An increasingly important paradigm for designing fault-tolerant applications for distributed systems is based on processes that communicate exclusively via fault-tolerant broadcasts and multicasts. Most broadcasts that are described in the literature, such as reliable broadcast, causal broadcast, atomic broadcast and the corresponding multicasts, specify the behavior of correct processes, but do not impose requirements on the behavior of faulty processes. Such specifications allow a process that fails during a broadcast to reach an "inconsistent" state (e.g., by omitting the delivery of a message), and to continue execution from that state.
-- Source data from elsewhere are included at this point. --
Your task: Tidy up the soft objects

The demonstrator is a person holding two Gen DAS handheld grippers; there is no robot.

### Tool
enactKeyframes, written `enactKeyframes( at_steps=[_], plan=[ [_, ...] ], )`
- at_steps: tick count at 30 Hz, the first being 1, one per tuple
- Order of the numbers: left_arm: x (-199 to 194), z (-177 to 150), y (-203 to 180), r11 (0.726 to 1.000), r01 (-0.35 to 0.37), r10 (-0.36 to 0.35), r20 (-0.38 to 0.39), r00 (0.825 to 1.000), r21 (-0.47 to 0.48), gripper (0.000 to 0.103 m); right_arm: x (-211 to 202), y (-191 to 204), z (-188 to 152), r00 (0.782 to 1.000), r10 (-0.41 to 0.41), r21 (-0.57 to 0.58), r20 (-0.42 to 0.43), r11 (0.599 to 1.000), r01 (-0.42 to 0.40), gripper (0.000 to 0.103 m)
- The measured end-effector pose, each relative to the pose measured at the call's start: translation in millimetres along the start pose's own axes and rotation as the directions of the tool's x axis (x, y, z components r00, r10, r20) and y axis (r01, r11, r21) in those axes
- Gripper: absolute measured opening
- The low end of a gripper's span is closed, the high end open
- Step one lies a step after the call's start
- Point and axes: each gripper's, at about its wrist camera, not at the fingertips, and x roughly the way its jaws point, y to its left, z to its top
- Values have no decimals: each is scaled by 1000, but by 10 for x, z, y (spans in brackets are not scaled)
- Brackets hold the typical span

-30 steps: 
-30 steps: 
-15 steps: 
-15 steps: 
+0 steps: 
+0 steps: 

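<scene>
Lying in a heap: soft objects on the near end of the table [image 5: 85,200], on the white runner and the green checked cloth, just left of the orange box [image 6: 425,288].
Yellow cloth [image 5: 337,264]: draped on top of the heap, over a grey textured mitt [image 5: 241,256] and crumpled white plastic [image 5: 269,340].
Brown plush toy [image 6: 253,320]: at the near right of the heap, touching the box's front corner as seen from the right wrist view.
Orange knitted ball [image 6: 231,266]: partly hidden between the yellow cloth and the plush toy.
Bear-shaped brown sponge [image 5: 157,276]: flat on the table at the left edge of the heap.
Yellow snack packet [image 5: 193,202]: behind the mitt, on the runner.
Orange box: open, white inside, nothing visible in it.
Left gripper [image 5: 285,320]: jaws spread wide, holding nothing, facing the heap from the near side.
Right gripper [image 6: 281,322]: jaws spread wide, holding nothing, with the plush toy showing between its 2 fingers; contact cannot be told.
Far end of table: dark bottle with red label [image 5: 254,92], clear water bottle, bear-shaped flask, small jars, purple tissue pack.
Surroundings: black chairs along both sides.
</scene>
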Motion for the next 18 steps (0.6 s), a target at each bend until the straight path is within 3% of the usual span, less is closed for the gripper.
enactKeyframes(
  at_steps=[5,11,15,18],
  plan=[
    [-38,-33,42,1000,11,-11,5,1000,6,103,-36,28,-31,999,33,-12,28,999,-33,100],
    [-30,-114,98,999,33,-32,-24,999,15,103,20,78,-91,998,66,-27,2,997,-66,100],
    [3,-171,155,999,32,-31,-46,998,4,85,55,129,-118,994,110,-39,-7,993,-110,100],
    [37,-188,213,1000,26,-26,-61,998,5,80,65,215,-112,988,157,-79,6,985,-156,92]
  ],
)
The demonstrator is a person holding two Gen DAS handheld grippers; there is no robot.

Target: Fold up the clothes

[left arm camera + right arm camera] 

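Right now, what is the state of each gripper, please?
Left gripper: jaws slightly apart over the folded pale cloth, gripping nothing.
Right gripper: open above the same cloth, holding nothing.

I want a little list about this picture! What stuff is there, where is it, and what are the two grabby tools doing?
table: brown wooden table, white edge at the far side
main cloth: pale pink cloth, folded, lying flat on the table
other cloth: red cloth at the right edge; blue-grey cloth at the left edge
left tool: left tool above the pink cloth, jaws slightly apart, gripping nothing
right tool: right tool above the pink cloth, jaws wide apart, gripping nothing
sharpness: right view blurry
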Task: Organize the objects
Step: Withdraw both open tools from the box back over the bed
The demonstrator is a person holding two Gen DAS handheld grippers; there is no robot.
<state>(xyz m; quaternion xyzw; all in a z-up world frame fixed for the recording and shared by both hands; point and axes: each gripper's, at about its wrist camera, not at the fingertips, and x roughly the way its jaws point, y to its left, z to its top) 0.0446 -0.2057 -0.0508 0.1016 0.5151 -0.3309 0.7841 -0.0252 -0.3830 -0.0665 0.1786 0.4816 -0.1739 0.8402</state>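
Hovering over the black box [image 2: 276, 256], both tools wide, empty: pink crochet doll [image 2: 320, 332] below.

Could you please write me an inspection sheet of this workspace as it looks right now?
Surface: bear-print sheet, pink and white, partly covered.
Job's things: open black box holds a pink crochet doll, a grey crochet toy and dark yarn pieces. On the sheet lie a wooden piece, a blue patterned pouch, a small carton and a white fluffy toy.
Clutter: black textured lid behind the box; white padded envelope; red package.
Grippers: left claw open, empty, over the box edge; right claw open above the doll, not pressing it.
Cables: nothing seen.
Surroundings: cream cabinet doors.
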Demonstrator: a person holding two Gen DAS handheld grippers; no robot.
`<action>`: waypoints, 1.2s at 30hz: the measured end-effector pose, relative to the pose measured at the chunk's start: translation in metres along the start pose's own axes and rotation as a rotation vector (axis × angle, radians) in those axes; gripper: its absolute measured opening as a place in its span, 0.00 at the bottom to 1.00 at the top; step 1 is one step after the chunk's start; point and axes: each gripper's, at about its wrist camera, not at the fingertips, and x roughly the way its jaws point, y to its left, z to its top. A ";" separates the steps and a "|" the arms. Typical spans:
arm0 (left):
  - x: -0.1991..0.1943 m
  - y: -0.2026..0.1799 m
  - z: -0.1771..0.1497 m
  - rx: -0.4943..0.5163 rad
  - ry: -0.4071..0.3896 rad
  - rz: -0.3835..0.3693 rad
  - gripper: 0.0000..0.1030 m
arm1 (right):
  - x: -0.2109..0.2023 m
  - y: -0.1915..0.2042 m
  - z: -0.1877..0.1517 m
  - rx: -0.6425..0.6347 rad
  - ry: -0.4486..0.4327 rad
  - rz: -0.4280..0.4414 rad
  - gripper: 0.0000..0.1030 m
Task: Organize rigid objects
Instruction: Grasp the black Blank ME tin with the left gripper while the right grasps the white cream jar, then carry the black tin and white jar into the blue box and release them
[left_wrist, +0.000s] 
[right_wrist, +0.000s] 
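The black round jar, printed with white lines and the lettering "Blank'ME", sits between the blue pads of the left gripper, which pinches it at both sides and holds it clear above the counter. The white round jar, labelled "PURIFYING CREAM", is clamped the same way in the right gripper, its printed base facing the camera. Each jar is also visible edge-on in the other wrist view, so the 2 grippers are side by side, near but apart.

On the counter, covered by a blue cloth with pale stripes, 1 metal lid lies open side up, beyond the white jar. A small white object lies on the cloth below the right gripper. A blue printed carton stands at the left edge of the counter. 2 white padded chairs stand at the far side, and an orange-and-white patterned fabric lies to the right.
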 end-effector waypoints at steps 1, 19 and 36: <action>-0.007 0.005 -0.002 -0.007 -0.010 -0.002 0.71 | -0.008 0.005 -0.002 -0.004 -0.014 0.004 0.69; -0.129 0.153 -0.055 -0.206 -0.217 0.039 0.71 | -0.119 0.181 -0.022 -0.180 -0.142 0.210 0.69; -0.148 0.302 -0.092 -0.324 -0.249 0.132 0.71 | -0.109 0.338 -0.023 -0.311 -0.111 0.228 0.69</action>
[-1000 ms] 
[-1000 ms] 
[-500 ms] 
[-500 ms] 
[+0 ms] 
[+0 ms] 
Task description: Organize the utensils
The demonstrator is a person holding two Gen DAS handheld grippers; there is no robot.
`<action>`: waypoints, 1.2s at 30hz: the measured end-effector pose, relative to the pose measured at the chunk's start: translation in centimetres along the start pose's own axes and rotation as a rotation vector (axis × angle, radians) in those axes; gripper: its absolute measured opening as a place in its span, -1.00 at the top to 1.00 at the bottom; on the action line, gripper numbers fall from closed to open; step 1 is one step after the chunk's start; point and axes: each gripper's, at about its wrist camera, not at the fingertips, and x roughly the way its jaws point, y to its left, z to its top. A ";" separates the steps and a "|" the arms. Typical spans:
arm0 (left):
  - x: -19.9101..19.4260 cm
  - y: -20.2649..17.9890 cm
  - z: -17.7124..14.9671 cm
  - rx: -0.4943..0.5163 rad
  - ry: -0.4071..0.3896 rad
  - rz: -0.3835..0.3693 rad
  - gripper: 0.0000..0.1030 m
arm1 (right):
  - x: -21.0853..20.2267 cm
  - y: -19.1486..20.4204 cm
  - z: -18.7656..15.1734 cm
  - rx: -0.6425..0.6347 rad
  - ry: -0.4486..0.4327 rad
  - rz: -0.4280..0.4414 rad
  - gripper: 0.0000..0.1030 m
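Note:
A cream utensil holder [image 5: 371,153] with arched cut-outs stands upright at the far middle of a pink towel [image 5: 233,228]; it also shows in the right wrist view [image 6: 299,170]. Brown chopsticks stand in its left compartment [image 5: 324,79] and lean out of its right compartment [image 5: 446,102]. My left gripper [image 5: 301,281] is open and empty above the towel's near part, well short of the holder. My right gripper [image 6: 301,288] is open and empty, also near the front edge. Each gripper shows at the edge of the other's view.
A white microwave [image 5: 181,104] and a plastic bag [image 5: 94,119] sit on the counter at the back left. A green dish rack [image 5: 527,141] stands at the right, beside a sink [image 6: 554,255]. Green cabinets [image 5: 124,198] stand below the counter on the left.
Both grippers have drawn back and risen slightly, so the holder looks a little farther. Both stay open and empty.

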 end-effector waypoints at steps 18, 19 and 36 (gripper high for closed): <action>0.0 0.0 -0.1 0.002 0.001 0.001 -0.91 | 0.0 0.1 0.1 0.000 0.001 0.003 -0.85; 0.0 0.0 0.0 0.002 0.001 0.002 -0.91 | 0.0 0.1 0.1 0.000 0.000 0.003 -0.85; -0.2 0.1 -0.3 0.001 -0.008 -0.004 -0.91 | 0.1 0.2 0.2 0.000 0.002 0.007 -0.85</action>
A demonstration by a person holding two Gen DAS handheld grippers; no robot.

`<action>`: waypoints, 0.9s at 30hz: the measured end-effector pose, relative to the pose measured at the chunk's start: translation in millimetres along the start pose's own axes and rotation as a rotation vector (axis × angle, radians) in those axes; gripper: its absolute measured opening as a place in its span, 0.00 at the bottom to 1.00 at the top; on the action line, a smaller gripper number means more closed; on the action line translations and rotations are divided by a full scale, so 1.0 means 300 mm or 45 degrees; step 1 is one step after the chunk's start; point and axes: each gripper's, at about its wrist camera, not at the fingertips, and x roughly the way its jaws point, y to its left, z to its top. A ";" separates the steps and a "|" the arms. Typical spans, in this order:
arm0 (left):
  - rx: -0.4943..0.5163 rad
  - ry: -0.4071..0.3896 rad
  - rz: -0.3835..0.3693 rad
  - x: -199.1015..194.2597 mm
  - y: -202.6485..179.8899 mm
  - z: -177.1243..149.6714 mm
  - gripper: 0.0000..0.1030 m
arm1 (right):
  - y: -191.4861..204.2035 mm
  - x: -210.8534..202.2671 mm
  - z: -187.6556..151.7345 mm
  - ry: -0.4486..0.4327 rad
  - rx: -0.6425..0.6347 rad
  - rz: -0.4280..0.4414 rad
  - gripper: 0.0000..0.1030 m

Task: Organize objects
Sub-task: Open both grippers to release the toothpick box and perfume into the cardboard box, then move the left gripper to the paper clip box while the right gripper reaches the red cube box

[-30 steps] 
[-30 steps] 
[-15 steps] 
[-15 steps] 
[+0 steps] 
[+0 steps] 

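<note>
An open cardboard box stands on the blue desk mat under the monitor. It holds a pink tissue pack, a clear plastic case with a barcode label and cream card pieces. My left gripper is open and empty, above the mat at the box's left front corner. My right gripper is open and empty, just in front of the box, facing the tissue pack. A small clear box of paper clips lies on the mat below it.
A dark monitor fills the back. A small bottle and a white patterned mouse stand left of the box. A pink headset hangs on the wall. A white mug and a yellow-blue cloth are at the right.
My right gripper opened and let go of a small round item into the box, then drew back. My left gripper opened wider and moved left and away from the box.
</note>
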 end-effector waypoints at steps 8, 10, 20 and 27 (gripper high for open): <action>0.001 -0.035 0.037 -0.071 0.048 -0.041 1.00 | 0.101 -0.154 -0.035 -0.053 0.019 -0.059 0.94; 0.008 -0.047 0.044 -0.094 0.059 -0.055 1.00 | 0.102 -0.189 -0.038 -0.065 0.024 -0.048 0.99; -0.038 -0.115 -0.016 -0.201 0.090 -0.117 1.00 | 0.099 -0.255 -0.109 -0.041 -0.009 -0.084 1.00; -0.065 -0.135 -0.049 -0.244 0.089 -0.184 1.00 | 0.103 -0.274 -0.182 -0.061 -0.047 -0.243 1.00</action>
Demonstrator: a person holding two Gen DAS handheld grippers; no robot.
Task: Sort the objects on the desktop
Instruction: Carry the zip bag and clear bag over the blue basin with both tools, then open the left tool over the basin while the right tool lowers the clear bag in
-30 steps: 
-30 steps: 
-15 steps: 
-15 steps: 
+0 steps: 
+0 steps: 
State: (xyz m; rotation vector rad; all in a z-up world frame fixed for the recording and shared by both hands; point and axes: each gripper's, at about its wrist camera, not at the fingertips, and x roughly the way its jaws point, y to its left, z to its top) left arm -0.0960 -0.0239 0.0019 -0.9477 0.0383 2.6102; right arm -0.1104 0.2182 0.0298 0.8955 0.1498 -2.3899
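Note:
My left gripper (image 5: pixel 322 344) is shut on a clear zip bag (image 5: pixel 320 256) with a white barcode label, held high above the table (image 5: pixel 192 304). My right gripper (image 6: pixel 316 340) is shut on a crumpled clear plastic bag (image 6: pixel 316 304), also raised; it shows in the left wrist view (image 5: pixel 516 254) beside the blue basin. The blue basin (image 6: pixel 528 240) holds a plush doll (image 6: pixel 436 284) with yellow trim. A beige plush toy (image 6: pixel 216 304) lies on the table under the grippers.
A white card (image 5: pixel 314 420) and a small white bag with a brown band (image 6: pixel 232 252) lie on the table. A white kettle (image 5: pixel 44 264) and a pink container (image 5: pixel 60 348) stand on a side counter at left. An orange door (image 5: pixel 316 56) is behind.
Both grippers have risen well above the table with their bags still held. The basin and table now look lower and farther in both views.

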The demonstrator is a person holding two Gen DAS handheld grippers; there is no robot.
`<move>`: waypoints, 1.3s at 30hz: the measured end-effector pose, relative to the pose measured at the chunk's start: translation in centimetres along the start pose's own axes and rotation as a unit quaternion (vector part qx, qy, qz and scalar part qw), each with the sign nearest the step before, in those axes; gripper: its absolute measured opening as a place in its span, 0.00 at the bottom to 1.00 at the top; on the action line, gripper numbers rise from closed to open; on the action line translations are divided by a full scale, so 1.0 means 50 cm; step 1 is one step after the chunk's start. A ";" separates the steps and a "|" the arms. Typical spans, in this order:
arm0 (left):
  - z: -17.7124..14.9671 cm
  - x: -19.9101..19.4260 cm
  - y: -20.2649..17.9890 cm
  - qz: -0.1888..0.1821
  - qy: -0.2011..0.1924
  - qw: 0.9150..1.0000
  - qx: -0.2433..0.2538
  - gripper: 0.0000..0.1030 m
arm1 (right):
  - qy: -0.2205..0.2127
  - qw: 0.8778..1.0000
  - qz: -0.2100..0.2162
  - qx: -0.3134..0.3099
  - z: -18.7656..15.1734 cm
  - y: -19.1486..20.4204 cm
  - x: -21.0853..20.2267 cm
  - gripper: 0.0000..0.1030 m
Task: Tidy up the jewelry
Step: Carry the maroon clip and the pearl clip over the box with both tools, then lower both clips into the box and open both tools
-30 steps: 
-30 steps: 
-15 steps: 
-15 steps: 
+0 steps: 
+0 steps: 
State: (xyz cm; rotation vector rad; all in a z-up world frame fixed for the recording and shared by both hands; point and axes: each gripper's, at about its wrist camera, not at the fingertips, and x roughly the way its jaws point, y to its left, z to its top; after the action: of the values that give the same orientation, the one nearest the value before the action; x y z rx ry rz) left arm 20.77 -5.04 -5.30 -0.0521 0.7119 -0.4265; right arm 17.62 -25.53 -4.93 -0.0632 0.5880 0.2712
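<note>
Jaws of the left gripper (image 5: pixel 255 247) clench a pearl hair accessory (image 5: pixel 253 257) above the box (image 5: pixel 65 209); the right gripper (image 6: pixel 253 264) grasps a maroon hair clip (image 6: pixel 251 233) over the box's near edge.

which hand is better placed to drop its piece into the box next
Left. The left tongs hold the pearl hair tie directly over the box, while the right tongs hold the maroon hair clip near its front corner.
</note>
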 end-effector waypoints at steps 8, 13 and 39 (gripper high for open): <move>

This faulty process may later broadcast messages that "contaminate" the correct processes. In this thesis, we argue that such inconsistency and contamination can complicate the design of applications, and we present fault-tolerant broadcast and multicast protocols that prevent inconsistency and contamination. We begin by formally defining a hierarchy of different types of process inconsistency; these definitions are general, and hence are valid for any broadcast specification. Intuitively, contamination is the "spread" of inconsistency from faulty processes to correct processes. We formalize this concept and show that only two forms of contamination arise from our hierarchy of types of inconsistency. Atomic broadcast and atomic multicast are powerful communication abstractions that are central to many systems (e.g., Isis, and IBM's HAS), and to Lamport's state machine approach to fault-tolerance. Using our general definitions of inconsistency and contamination, we derive necessary and sufficient conditions to prevent inconsistency and/or contamination when processes communicate using atomic broadcast. We also derive similar conditions for atomic multicast. Based on these conditions, we develop atomic broadcast protocols that prevent inconsistency and/or contamination. In general, the prevention of inconsistency is a stronger requirement (and more difficult and more expensive to enforce) than the prevention of contamination. We characterize a class of problems for which the prevention of contamination is as good as the prevention of inconsistency. We show that an application that solves a problem in this class under the simplifying assumption that both inconsistency and contamination are prevented remains correct even if it uses a (less expensive) broadcast protocol that only prevents contamination.